Бруно сидел в кресле, листая ноты. Он поднял взгляд и с минуту смотрел на нас улыбаясь, В его улыбке всегда была одна доброта. Потом он встал и сел за рояль. Уже положив пальцы на клавиши, он повернулся к нам и долго внимательно смотрел на нас, как художник, изучающий свою модель, перед тем как сделать последний штрих карандашом. Он начал играть.
Он импровизировал. Он нас импровизировал. Потому что о Лиле и обо мне, о нашем расставании и о нашей вере говорил он своей мелодией. Горе накрывало нас своей чёрной тенью, а потом всё становилось радостным. И мне понадобилось несколько минут, чтобы понять, что Бруно по-братски дарит мне всё, что чувствует сам.
Лила убежала плача. Бруно встал и подошёл ко мне, на фоне больших бледных окон, и обнял меня:
— Я счастлив, что смог поговорить с тобой в последний раз. Что касается меня, то мне действительно ничего больше не остаётся, кроме музыки… — Он засмеялся. — Разумеется, довольно страшно любить и чувствовать, что всё, что ты можешь сделать из своей любви, -ещё один концерт. Но всё же это даёт мне источник вдохновения, который не иссякнет. Мне этого хватит по крайней мере на пятьдесят лет, если пальцы выдержат. Я хорошо представляю себе, как Лила сидит в гостиной в глубокой старости, и вижу, как ей снова делается двадцать лет, когда она слушает, как я говорю о ней.

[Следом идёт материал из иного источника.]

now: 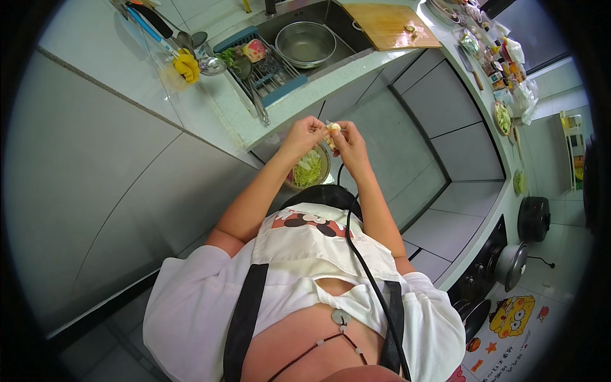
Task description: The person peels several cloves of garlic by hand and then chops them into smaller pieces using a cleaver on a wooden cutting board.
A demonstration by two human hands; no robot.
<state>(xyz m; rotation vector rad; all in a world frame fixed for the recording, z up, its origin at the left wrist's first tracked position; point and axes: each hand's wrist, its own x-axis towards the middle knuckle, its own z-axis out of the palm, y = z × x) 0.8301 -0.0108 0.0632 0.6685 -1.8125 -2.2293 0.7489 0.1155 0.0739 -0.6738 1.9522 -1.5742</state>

Он закрыл глаза и на секунду прикрыл их рукой:
— Ладно. Говорят, что есть любовь, которая кончается. Я где-то читал об этом. Последние часы я провёл с Лилой. Счастье присутствовало почти слышимо, как если бы слух, расставшись со звуковыми плоскостями, проник наконец в глубины молчания, скрываемые до сих пор одиночеством. Наши мгновения дремоты имели ту теплоту, когда мечты смешиваются с реальностью, падение — с воспарением. Я ещё чувствую на своей груди её профиль, отпечаток которого, конечно, не виден, но мои пальцы легко находят его в тяжёлые часы физического недоразумения, называемого одиночеством.